Comparative Evaluation of BGR-34 and Sitagliptin in Diabetic Subjects - Open Labelled Randomised Parallel Clinical Study

This article is mainly concerned with the simultaneous open model clinical study of the drug named sitagliptin, a potent hyperglycaemic drug against a novel entity of the natural origin BGR- 34 in diabetic subjects. This was a 3-month randomized, parallel, comparative study. One hundred subjects were planned to be included in the study. The patients were randomly divided into two groups and according to the appropriate sample size analysis, both groups consisted of 100 patients, following the inclusion and exclusion criteria.
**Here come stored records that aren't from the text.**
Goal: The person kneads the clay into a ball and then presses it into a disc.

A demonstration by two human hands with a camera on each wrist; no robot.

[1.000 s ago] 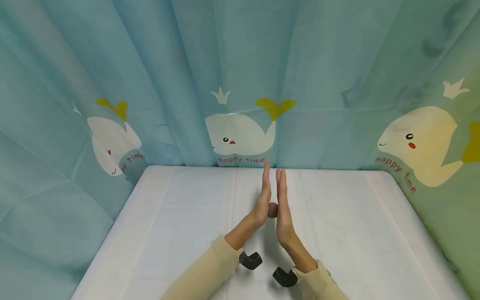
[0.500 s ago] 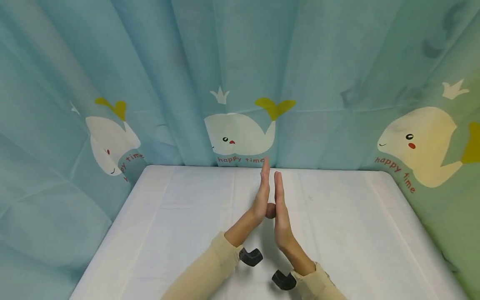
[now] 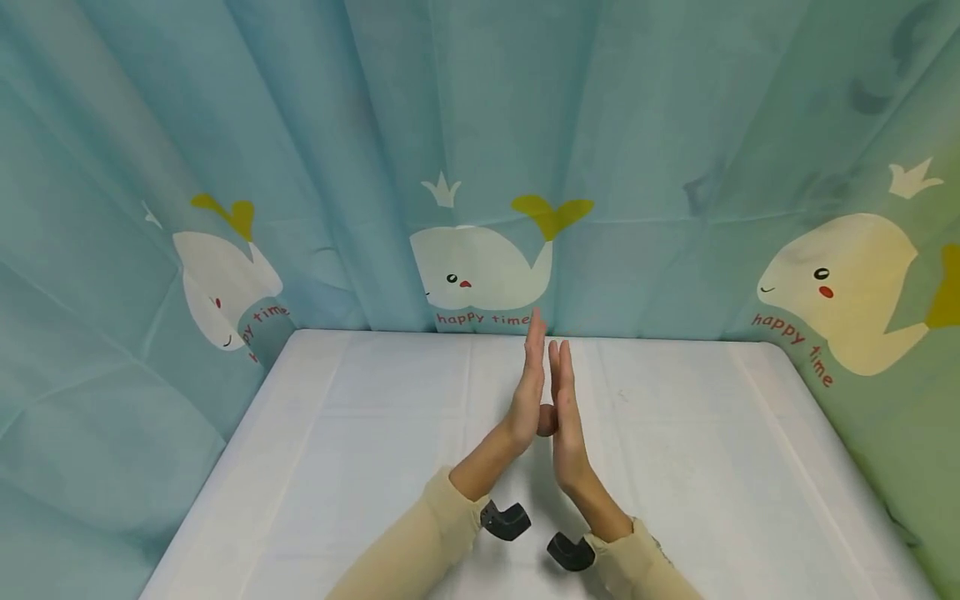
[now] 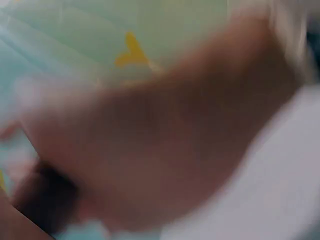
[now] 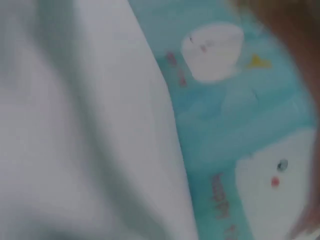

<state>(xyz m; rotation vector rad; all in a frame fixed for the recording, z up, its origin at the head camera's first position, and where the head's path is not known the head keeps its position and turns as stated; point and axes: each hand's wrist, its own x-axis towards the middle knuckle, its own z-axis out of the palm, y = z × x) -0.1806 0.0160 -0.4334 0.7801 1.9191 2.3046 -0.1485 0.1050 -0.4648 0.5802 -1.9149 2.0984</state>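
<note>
Between my two palms in the head view is a small round brown ball [image 3: 547, 421]. My left hand [image 3: 528, 396] is upright with straight fingers, its palm against the ball's left side. From the right, my right hand [image 3: 567, 425] presses the same ball with its flat palm, fingers straight and pointing away. Both hands are raised over the white table. The left wrist view is blurred; a hand fills much of it, with a dark round shape [image 4: 52, 200] at lower left. Only a blurred strip of hand edges the right wrist view.
A white-covered table [image 3: 375, 417] lies under the hands. Blue-green curtains [image 3: 660, 125] with printed whales [image 3: 487, 271] hang behind and at both sides. Black curved devices [image 3: 505, 522] sit at both cuffs.
The palms slide slightly against each other, the left fingertips ending a little higher. The ball stays between them, shifting slightly left and then back right.
</note>
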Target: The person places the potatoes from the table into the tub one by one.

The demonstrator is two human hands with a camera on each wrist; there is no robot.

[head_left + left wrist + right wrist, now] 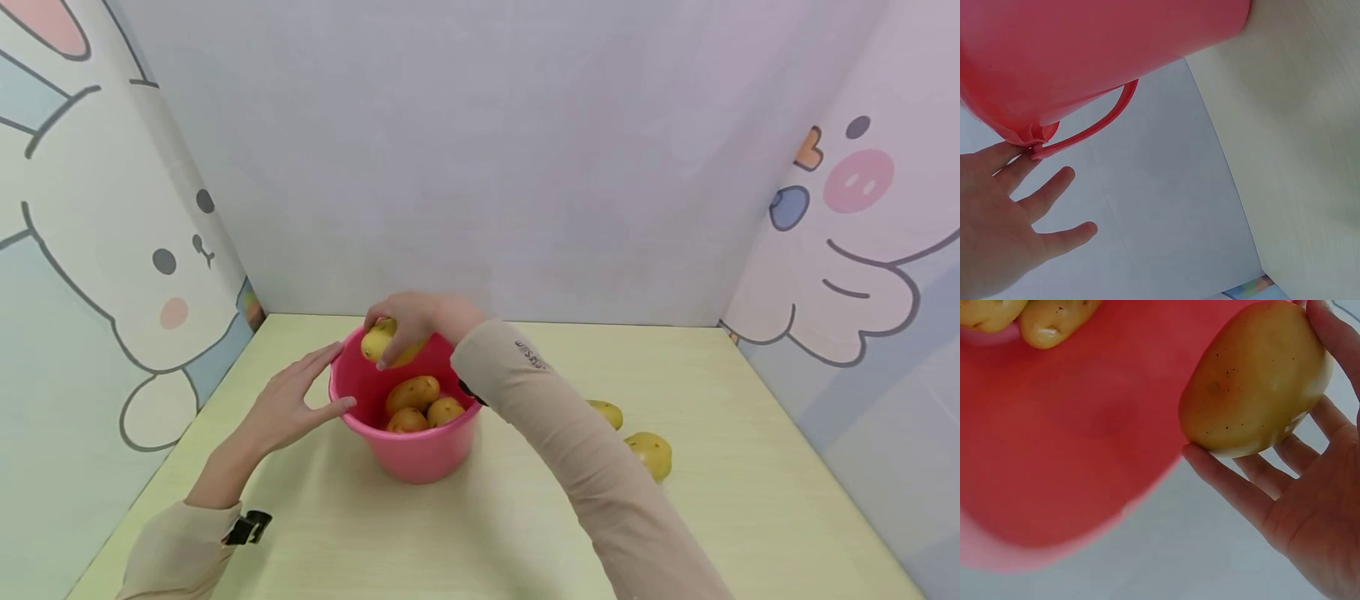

A total of 90 patients (both male and female) of the mean patient age 30-65 years with the type 2 diabetes were enrolled in the phase 4 of this study and then the data were analyzed on the basis of the different test which included HbA1c (glycated haemoglobin), RBS (random blood sugar), FBS (fasting blood sugar) and PPG (postprandial glucose) values. After completion of the data calibration, the results were analyzed and as a result 10-20% decreased values of HBA1C values accompanied with the RBS, FBS and PPG values were seen in the patients undergoing a 12-week course with BGR-34. Based on the results obtained in the present study, it can be concluded that BGR-34 is effective in reducing high blood sugar levels and this reflects that the BGR-34 therapy is more effective drug in the treatment of diabetes suggesting that it is better in efficacy, and reliability with little or no adverse effects.